### Exercise requirements
Tally the lines below that include "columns" and give only the total.

#### Data ####

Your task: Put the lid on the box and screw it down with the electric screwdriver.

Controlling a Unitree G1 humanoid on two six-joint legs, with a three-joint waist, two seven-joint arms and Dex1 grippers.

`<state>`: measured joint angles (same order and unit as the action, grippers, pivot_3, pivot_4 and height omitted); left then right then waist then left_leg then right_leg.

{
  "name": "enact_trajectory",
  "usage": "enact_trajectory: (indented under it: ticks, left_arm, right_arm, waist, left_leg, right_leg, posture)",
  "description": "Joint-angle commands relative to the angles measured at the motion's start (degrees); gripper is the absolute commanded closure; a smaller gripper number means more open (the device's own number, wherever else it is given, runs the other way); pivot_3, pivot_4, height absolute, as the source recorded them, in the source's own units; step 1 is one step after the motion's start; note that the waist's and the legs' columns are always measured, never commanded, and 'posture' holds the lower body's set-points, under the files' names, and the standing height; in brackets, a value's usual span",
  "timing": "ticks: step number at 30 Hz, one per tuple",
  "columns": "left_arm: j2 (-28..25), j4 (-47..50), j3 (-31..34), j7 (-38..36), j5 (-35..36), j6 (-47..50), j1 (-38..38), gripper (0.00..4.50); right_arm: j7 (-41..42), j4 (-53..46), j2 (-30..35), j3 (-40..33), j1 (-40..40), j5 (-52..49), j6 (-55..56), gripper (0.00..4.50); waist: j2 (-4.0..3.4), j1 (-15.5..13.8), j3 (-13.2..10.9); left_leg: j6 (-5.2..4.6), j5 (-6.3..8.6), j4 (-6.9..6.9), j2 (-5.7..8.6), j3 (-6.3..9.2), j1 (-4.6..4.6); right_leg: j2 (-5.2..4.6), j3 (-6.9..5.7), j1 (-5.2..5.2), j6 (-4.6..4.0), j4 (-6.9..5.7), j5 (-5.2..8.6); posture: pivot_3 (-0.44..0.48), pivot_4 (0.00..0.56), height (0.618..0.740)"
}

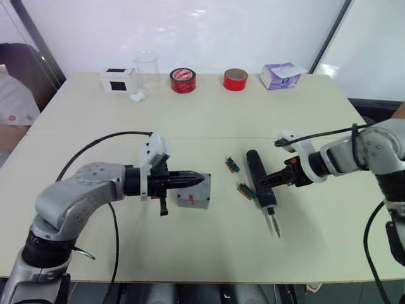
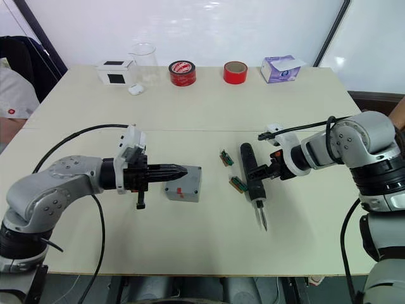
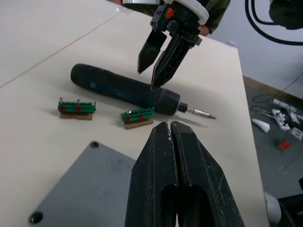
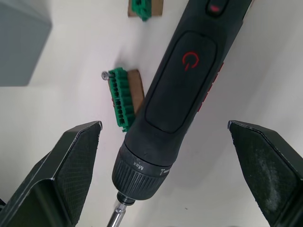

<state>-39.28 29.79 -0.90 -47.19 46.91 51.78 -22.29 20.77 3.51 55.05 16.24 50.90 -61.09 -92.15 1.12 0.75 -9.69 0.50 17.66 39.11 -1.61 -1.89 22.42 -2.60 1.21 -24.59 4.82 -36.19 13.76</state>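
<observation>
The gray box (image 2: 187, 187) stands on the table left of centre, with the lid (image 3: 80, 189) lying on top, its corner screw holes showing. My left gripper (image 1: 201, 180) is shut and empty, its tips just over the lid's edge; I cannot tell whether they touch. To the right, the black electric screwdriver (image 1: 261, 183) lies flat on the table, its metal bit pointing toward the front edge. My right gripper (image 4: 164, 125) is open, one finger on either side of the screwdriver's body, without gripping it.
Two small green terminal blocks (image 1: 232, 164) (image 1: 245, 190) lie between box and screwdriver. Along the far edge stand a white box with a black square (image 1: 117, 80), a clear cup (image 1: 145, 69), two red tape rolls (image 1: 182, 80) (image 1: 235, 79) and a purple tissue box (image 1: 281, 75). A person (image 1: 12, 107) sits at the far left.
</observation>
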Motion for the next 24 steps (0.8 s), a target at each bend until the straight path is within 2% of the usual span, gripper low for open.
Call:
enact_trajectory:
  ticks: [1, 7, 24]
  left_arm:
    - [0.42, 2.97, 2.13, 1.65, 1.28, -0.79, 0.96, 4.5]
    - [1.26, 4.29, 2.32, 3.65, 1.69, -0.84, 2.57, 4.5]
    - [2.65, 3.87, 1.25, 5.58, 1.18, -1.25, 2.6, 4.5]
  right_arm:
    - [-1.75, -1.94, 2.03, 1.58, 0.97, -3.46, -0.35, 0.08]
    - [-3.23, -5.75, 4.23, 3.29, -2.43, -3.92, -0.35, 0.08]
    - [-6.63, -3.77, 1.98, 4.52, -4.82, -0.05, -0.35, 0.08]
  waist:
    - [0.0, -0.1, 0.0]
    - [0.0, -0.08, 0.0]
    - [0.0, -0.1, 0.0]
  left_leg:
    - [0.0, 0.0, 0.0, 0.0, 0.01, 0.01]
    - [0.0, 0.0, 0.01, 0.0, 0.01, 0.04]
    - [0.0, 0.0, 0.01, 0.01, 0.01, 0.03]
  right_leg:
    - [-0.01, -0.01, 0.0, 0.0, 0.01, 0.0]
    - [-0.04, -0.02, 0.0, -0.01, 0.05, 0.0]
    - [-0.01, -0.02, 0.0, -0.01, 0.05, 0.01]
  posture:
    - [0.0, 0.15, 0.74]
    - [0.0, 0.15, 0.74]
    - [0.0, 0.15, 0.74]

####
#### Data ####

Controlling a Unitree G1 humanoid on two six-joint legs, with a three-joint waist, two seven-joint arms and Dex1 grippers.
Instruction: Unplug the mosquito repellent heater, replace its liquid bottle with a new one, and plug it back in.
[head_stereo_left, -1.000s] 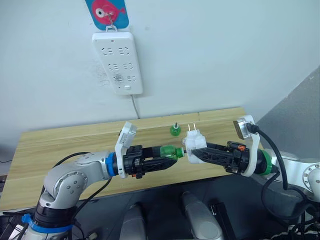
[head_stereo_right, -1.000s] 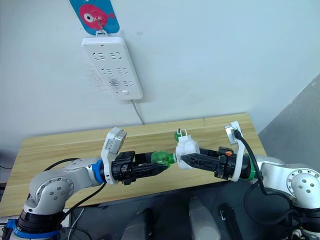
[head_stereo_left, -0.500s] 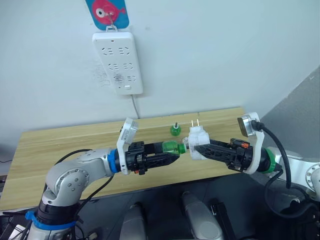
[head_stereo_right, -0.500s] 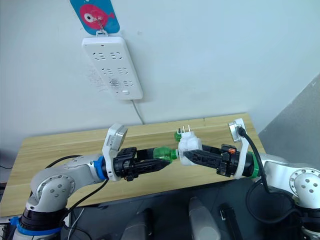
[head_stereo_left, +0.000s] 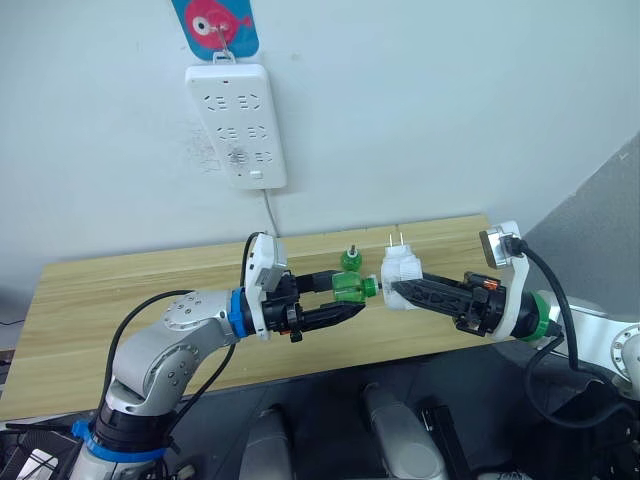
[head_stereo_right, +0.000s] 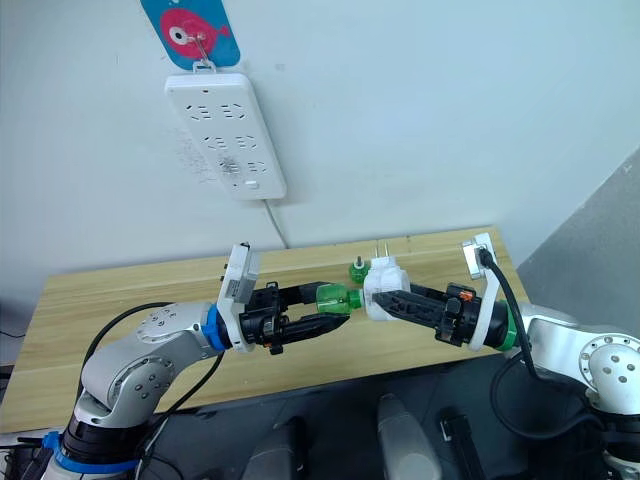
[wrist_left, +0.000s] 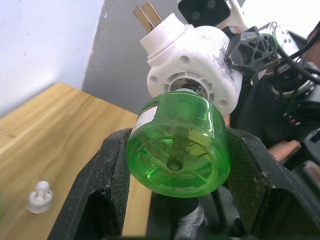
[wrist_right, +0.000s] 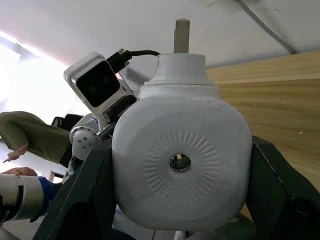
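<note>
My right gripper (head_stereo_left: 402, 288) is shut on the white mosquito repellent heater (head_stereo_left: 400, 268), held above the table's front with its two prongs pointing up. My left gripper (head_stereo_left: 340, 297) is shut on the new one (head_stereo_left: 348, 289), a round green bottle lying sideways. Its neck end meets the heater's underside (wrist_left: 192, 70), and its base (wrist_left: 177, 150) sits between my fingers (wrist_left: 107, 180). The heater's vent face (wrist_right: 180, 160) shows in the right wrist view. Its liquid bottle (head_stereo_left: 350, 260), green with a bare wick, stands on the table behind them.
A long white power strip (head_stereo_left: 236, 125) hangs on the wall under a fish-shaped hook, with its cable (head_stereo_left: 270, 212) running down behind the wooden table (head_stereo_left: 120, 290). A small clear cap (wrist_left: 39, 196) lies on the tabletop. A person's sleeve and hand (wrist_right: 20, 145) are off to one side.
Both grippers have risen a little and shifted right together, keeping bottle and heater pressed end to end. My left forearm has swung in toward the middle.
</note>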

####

### Exercise response
2